# **Implementing the Decision Tree Algorithm from Scratch**

In [1]:
import numpy as np

In [2]:
X_train = np.array([[1,1,1],[1,0,1],[1,0,0],[1,0,0],[1,1,1],[0,1,1],[0,0,0],[1,0,1],[0,1,0],[1,0,0]])
y_train = np.array([1,1,0,0,1,0,0,1,1,0])

In [3]:
X_train[:5]

array([[1, 1, 1],
       [1, 0, 1],
       [1, 0, 0],
       [1, 0, 0],
       [1, 1, 1]])

In [4]:
type(X_train)

numpy.ndarray

In [5]:
y_train[:5]

array([1, 1, 0, 0, 1])

In [6]:
type(y_train)

numpy.ndarray

In [7]:
X_train.shape

(10, 3)

In [8]:
y_train.shape

(10,)

In [9]:
def compute_entropy(y):
    entropy = 0

    if len(y) == 0:
        return 0
    
    y_1 = 0
    for i in range(len(y)):
        if y[i] == 1:
            y_1 += 1
    
    p_1 = y_1 / len(y)

    if (p_1 == 0) or (p_1 == 1):
        entropy = 0
    else:
        entropy = -p_1 * np.log2(p_1) - (1 - p_1) * np.log2(1 - p_1)
    
    return entropy

In [10]:
def split_dataset(X, node_indices, feature):
    left_indices = []
    right_indices = []

    for i in range(len(node_indices)):
        if X[node_indices[i],feature] == 1:
            left_indices.append(node_indices[i])
        elif X[node_indices[i],feature] == 0:
            right_indices.append(node_indices[i])

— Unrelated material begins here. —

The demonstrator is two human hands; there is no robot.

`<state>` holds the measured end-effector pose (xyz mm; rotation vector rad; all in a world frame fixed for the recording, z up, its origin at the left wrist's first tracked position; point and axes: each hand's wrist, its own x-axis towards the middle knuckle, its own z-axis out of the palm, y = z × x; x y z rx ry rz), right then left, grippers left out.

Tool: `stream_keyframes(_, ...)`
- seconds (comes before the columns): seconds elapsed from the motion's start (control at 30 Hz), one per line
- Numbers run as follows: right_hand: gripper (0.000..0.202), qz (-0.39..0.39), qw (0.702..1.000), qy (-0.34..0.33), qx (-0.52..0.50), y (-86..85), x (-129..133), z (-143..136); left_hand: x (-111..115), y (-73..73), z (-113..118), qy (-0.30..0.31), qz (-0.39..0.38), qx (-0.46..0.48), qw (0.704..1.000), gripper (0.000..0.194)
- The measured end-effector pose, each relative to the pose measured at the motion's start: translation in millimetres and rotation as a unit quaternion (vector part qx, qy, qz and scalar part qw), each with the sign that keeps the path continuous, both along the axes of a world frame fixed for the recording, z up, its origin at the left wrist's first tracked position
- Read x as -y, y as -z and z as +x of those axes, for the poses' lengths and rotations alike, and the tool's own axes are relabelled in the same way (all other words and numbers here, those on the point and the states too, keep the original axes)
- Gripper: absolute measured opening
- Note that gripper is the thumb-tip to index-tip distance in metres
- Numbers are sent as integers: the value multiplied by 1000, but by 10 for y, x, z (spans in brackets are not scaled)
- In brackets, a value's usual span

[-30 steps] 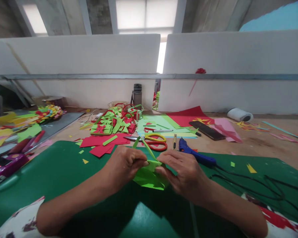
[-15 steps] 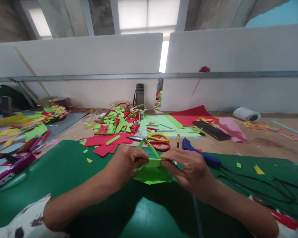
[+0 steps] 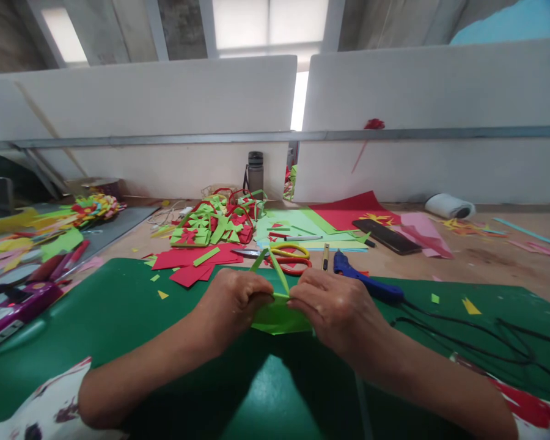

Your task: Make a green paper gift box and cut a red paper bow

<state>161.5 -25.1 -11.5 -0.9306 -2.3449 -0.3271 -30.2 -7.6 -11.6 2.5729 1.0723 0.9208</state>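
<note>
Between my two hands is a bright green paper bag [image 3: 280, 319] with a thin folded strip handle [image 3: 282, 274] rising in a point from its top edge. My left hand [image 3: 231, 305] pinches the left end of that edge. On the right, my right hand [image 3: 341, 311] pinches the edge by the foot of the strip, its fingers covering the bag's right side. Just beyond the hands lie scissors [image 3: 293, 263] with yellow and red handles, a small cutter [image 3: 326, 256] and a blue glue gun [image 3: 366, 282].
A green mat [image 3: 132, 305] covers the near table. Red paper pieces [image 3: 183, 260], a pile of green and red paper bags [image 3: 211, 223], a bottle [image 3: 255, 174] and a phone [image 3: 387, 236] lie beyond. A purple device [image 3: 22, 311] sits left; a black cable [image 3: 462, 339] runs right.
My right hand has shifted left along the bag's top edge, closer to my left hand, and its fingers have curled in more. My left hand keeps its pinch.
</note>
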Motion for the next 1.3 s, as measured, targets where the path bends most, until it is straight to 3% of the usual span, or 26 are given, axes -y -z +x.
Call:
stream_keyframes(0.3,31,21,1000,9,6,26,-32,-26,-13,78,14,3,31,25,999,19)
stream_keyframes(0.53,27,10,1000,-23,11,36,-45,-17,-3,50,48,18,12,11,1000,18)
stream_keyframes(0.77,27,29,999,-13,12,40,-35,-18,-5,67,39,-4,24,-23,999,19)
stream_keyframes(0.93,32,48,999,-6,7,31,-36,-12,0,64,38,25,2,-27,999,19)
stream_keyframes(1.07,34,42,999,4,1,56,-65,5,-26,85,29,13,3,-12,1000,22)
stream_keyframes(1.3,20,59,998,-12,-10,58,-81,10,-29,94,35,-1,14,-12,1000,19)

    return left_indices, right_indices

In [11]:
def compute_information_gain(X, y, node_indices, feature):
    left_indices, right_indices = split_dataset(X, node_indices, feature)
    X_node, y_node = X[node_indices], y[node_indices]
    X_left , y_left = X[left_indices], y[left_indices]
    X_right, y_right = X[right_indices], y[right_indices]

    information_gain = 0

    H_p1node = compute_entropy(y_node)
    H_p1left = compute_entropy(y_left)
    H_p1right = compute_entropy(y_right)

    w_left = len(X_left) / len(X_node)
    w_right = len(X_right) / len(X_node)

    information_gain = H_p1node - (w_left * H_p1left + w_right * H_p1right)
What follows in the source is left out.